El impacto en el mostrador será dispar. Los cortes más demandados registrarán los mayores aumentos, mientras que los de menor salida se ubicarán por debajo de ese rango.
El presidente de Fifra, Daniel Urcia, sostuvo que los precios actuales generan dificultades en toda la cadena y que se espera una estabilización en el corto plazo.
La suba se originó tras un avance cercano al 7% en el Mercado Agroganadero de Cañuelas, en un contexto marcado por la retención de animales para mejorar el peso de faena, la firmeza del consumo interno y la demanda de exportación hacia Estados Unidos y la Unión Europea.
El escenario se complejiza por un factor estructural: el nivel de stock ganadero permanece casi sin variaciones desde hace más de 50 años, mientras que el consumo potencial se duplicó.
Este comportamiento incidió de manera directa en los índices de inflación desde fines del año pasado, obligando a revisar las proyecciones económicas para el inicio de 2026.
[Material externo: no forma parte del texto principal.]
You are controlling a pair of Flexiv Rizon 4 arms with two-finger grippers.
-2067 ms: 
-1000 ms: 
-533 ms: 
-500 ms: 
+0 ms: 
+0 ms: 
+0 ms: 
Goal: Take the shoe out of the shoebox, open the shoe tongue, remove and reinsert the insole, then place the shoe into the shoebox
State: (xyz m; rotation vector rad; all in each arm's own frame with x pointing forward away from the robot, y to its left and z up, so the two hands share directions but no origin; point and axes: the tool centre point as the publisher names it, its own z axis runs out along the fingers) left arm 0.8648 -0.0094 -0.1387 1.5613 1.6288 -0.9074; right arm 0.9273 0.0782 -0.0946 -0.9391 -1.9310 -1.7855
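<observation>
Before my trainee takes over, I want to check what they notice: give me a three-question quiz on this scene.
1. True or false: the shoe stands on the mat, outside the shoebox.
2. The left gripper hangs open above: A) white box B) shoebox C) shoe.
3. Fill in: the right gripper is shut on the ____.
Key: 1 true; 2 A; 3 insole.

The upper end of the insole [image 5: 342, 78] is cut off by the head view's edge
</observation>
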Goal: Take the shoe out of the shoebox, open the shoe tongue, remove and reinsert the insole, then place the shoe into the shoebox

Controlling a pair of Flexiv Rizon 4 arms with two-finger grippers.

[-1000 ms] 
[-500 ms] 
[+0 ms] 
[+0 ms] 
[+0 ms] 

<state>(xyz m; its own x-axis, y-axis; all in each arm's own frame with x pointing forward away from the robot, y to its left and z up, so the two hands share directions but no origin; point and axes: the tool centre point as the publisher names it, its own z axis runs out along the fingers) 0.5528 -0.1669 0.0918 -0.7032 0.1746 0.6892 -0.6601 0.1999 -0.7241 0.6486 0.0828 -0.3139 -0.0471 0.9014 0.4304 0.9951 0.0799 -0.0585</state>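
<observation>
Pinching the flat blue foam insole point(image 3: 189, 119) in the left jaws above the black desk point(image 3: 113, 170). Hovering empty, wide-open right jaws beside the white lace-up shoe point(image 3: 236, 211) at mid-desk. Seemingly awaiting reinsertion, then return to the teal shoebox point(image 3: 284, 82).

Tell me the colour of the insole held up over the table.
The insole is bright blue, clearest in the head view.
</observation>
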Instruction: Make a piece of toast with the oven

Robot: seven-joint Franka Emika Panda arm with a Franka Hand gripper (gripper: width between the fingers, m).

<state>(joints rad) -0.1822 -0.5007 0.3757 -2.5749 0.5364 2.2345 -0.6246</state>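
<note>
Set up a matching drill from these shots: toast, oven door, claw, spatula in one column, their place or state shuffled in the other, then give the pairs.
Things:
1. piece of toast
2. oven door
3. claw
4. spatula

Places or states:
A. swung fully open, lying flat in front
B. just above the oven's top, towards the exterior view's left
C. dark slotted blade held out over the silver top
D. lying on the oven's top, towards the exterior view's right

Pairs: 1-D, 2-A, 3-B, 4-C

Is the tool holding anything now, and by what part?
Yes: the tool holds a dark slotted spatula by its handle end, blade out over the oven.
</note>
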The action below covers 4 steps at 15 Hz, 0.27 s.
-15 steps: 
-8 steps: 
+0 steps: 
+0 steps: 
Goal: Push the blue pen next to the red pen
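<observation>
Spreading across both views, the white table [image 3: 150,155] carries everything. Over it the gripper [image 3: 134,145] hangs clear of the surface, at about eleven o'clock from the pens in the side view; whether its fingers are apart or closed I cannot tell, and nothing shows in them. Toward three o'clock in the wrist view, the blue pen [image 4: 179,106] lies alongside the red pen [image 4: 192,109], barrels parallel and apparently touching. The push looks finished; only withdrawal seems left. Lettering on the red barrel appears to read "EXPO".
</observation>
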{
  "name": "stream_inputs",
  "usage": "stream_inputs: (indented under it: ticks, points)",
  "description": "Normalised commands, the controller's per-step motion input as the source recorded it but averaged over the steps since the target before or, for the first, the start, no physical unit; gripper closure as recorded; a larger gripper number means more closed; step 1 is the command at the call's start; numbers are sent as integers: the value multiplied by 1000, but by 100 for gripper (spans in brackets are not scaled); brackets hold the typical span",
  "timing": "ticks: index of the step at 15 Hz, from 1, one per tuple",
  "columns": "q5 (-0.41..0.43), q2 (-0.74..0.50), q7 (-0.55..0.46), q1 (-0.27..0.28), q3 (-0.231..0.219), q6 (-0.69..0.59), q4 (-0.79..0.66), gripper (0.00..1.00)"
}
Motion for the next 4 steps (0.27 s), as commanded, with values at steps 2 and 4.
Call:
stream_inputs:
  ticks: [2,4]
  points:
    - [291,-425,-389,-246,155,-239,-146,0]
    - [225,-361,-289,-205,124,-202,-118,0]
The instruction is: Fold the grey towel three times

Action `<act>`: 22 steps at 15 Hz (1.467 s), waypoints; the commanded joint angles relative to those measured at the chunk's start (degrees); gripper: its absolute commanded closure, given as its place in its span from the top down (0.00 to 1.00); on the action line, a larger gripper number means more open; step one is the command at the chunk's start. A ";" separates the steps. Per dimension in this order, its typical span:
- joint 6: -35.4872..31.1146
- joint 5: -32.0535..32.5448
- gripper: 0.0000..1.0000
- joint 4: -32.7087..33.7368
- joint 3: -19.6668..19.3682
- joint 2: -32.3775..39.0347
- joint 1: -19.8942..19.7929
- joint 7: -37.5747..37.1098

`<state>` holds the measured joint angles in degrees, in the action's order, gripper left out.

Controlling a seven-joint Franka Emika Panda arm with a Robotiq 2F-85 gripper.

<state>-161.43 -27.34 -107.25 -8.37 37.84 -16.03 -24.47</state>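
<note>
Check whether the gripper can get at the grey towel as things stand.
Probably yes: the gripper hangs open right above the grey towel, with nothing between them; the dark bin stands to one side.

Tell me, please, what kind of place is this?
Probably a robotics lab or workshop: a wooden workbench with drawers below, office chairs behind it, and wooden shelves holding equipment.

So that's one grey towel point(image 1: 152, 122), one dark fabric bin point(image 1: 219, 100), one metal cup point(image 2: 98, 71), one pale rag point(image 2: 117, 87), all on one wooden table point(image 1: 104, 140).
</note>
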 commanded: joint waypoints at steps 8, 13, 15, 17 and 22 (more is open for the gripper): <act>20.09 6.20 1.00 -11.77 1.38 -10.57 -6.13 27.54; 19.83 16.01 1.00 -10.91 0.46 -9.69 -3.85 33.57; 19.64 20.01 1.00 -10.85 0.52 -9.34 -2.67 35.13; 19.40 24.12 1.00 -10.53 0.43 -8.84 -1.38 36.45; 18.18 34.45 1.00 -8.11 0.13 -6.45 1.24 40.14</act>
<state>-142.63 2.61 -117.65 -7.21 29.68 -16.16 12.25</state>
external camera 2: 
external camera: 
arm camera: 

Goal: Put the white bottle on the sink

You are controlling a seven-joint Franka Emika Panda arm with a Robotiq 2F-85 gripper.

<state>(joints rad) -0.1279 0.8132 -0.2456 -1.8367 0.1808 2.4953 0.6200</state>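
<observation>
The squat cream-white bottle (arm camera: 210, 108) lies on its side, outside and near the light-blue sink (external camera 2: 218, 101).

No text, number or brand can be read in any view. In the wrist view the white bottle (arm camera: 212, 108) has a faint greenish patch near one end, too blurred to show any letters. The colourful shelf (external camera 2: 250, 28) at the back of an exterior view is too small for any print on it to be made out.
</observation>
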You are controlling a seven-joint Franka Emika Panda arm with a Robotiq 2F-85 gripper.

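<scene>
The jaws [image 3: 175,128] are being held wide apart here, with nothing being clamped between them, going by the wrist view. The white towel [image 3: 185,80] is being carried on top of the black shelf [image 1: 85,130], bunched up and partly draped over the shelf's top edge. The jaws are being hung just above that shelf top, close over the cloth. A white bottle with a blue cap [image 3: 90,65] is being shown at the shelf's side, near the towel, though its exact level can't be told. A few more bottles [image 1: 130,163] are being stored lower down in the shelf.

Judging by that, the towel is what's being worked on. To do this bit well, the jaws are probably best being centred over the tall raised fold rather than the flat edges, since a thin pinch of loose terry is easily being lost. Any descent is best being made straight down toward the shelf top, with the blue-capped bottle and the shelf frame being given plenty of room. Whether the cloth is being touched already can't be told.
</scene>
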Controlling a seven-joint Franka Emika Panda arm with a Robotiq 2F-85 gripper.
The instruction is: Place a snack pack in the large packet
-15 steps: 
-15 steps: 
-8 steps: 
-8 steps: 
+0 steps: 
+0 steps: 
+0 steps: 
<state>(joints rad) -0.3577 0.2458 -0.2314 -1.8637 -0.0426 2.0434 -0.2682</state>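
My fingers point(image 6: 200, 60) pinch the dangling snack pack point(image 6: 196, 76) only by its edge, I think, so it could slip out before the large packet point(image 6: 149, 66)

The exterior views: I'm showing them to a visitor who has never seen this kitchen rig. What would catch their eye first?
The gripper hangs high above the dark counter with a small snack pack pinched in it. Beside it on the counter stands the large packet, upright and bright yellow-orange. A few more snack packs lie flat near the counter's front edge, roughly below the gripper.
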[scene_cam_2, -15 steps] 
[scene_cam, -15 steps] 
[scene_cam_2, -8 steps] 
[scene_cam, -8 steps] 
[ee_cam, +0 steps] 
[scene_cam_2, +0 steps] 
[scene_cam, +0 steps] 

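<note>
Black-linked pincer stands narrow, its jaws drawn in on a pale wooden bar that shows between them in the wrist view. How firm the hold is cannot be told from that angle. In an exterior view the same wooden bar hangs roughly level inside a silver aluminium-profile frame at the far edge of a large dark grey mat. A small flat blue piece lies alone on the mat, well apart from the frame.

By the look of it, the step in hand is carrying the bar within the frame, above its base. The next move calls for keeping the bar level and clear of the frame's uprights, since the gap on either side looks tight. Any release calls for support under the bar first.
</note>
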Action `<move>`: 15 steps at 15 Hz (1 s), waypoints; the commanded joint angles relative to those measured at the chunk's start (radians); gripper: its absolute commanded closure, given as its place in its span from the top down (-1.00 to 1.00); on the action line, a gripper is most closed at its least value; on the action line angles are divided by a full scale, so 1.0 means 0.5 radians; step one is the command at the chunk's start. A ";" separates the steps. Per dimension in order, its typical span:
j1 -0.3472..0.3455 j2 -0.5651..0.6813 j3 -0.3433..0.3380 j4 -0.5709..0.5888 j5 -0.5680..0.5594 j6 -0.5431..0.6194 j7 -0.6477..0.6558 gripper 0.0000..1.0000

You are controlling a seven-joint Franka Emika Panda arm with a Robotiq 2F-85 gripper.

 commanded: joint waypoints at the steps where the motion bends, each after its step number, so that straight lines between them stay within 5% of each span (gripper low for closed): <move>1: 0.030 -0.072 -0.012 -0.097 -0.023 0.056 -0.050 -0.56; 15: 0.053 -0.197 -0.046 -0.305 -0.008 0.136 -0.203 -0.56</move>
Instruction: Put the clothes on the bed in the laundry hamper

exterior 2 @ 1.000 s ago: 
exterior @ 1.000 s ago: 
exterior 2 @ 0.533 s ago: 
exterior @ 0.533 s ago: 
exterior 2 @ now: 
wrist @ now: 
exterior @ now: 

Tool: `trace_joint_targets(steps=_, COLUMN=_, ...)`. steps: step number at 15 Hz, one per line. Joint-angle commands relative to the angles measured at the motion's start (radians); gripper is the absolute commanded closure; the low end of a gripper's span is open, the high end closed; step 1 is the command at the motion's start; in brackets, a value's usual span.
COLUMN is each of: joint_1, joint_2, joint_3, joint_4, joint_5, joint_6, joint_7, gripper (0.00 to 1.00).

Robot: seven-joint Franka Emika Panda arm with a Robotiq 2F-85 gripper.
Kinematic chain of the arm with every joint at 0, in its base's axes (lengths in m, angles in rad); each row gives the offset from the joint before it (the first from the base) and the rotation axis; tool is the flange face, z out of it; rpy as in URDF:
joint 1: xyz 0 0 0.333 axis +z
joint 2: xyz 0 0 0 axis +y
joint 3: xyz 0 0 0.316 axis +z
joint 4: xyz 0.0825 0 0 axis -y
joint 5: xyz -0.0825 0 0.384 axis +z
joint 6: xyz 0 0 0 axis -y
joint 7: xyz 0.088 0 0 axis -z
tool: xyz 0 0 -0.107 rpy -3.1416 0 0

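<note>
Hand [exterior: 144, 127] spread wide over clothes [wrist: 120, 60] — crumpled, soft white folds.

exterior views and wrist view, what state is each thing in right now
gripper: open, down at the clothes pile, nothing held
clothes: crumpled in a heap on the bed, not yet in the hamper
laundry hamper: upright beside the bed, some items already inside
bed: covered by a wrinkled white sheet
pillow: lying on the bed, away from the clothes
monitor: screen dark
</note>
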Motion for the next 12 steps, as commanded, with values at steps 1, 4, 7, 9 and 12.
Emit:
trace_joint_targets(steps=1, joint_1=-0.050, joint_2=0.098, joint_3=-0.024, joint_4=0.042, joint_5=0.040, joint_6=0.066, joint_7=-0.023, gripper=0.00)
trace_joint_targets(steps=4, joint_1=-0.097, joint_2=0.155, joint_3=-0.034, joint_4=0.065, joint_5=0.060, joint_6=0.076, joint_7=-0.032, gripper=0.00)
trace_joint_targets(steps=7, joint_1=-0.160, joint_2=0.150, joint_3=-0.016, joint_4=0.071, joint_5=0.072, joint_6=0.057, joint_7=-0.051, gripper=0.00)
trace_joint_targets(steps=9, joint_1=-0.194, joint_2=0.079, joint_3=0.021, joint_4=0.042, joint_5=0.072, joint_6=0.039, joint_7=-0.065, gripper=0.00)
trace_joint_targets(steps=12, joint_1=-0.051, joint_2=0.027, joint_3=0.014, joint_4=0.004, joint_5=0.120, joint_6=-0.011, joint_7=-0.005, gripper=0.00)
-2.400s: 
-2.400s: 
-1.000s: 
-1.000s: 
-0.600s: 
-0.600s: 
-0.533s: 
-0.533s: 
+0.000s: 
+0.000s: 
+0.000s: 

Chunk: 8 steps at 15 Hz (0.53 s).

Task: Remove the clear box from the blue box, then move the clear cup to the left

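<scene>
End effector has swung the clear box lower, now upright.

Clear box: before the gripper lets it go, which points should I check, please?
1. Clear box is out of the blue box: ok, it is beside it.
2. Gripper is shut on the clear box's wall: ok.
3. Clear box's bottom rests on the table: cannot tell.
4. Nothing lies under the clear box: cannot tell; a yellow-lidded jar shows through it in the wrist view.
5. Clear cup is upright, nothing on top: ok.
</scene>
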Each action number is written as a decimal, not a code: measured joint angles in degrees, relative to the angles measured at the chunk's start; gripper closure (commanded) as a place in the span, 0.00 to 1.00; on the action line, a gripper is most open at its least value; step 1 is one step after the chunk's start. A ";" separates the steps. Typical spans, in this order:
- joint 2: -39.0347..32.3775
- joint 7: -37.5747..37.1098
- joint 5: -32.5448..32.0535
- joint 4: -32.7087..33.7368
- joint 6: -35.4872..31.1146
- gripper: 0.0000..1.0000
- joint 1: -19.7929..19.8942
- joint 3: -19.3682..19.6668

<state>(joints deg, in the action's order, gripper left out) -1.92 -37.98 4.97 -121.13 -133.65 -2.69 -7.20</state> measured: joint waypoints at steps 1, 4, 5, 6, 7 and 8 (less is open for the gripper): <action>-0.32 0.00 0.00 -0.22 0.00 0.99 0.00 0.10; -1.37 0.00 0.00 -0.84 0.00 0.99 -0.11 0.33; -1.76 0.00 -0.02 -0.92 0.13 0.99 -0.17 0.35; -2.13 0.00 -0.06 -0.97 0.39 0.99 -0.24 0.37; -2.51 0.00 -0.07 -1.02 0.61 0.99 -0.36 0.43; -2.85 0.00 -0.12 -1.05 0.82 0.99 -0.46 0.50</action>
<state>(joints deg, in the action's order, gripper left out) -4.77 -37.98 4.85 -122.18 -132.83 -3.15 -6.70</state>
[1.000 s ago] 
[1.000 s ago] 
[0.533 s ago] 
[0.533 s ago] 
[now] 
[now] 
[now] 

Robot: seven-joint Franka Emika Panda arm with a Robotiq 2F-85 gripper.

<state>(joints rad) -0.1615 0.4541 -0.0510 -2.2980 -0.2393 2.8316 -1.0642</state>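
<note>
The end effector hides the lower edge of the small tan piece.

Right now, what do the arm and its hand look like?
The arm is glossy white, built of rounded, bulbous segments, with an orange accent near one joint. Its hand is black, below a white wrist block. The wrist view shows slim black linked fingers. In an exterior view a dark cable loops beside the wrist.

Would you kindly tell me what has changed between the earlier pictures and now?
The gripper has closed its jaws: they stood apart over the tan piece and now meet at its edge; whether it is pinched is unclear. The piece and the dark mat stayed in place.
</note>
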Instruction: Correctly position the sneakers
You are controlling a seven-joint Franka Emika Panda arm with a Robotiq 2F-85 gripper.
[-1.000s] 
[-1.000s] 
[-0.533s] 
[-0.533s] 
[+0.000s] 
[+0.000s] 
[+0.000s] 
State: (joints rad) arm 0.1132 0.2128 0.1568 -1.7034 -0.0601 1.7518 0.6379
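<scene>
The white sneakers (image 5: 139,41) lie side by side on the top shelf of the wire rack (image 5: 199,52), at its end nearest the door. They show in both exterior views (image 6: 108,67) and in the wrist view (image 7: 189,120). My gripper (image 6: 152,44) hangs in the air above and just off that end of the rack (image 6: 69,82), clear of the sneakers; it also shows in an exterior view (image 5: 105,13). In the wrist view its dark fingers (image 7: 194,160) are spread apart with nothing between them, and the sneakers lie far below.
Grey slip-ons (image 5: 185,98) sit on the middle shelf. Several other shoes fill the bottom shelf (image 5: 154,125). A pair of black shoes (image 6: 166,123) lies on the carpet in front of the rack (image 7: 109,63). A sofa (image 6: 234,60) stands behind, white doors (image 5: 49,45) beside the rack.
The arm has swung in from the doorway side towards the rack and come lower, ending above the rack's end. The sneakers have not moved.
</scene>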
En paralelo, el sector mantiene expectativas por la ampliación de cuotas de exportación, aunque en el corto plazo la producción no puede reaccionar con rapidez.
Por eso, aun cuando las próximas subas puedan ser las últimas de esta etapa, la oferta limitada seguirá condicionando los precios internos. El desafío será incrementar la producción en el mediano plazo para sostener el consumo local y aprovechar los mercados externos.